Work order
Look through the data below for the line with "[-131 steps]" and the line with "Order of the", then output those two and all lines in between, exactly as written.

Information shown
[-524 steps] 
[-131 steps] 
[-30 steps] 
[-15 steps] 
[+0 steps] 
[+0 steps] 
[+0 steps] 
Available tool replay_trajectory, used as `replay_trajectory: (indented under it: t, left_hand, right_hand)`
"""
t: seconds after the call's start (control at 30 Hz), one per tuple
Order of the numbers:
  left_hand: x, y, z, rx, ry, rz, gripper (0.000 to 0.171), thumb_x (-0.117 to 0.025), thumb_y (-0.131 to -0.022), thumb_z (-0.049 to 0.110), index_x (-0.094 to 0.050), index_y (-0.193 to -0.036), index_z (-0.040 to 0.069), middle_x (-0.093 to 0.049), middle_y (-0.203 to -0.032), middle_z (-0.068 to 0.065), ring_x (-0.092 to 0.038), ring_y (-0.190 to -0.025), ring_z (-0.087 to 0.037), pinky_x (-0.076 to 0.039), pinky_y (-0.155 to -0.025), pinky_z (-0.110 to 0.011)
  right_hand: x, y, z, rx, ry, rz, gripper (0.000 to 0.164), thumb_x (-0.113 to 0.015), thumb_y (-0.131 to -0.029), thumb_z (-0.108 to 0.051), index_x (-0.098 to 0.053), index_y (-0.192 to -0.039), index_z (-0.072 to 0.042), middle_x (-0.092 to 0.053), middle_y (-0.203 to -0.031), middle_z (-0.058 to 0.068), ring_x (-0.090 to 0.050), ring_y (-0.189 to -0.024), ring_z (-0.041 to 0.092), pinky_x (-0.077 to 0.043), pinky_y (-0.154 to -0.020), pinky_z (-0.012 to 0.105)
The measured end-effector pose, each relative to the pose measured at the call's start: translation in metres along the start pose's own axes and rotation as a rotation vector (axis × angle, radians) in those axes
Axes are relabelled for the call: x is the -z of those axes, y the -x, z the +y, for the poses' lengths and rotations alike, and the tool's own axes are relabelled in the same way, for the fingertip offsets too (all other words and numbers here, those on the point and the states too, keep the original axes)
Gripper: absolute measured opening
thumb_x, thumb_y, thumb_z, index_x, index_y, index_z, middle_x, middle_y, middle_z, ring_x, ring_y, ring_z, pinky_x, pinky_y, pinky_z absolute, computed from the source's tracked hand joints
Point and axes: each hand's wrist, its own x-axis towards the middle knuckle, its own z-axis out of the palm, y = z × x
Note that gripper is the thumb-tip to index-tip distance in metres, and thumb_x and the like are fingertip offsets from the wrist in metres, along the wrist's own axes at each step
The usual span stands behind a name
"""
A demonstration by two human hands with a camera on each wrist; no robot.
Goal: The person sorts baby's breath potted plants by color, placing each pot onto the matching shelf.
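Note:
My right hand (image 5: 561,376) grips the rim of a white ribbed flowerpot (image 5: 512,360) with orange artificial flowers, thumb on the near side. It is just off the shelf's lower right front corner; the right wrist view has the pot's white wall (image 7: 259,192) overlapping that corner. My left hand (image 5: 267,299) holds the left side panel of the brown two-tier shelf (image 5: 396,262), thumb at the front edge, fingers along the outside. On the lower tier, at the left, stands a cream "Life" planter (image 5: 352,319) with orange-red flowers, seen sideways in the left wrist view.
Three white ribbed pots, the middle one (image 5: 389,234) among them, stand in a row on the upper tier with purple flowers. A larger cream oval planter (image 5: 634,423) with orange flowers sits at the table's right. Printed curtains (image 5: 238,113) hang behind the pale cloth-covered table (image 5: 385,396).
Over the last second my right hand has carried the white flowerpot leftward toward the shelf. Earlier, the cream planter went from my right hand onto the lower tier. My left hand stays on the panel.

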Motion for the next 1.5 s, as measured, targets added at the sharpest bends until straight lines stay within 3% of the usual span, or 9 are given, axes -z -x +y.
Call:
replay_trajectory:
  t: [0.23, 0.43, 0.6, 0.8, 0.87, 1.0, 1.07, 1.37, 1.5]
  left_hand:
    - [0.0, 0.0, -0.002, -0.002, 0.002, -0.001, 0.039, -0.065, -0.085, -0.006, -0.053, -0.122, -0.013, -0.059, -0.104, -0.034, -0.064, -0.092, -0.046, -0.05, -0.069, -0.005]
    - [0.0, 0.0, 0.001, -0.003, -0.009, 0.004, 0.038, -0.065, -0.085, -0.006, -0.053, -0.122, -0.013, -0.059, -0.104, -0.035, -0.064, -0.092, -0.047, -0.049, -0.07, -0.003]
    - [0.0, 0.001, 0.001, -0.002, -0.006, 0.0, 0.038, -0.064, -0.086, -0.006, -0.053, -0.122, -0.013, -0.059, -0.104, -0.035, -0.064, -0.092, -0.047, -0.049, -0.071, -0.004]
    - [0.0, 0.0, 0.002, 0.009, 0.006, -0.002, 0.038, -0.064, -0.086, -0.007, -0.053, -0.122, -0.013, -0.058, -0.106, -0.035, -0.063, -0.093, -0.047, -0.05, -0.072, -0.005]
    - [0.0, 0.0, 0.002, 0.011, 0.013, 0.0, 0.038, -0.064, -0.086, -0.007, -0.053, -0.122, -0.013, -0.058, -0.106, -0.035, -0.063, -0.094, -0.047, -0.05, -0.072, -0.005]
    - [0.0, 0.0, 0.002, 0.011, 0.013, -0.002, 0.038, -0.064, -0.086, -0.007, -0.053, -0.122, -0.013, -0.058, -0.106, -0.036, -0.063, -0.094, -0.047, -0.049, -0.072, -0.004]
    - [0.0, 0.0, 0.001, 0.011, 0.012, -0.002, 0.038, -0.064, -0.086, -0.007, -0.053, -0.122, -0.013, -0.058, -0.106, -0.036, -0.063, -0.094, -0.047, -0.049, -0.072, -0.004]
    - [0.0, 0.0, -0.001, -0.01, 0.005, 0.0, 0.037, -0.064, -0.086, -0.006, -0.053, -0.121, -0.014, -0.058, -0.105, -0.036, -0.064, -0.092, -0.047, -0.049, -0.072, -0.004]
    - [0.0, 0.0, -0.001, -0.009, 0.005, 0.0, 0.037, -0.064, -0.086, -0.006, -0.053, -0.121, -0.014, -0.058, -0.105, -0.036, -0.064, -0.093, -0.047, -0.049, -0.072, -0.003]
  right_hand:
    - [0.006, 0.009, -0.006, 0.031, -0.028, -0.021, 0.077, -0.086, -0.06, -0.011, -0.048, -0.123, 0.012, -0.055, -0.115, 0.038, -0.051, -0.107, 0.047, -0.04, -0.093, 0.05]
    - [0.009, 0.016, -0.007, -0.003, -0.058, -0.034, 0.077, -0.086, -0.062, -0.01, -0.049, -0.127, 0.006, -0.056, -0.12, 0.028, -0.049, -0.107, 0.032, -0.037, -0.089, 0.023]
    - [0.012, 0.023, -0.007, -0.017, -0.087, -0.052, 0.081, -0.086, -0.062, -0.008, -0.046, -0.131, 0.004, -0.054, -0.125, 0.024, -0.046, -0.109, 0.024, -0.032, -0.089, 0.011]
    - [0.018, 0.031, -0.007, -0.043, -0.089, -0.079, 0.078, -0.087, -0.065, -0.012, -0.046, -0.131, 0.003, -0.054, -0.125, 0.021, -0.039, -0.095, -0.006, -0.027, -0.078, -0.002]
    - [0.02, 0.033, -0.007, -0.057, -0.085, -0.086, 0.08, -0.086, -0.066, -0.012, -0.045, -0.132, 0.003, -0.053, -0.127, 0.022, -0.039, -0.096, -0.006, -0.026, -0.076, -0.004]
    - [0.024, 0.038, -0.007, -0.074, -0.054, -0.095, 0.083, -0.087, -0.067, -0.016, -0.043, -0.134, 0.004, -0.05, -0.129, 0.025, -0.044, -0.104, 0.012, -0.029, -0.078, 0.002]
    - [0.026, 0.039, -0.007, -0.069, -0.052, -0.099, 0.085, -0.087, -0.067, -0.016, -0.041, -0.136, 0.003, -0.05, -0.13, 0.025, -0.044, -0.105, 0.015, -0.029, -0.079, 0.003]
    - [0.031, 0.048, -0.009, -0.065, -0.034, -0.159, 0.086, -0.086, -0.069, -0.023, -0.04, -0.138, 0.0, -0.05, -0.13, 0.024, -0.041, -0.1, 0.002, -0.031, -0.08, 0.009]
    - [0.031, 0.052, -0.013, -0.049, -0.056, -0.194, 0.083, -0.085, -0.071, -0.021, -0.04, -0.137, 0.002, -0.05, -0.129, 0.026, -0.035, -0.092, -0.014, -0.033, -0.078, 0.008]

Result
[-131 steps] 
[-30 steps] 
[-15 steps] 
[+0 steps] 
[+0 steps] 
[+0 steps] 
Available tool replay_trajectory, used as `replay_trajectory: (indented under it: t, left_hand, right_hand)`
"""
t: seconds after the call's start (control at 30 Hz), one per tuple
Order of the numbers:

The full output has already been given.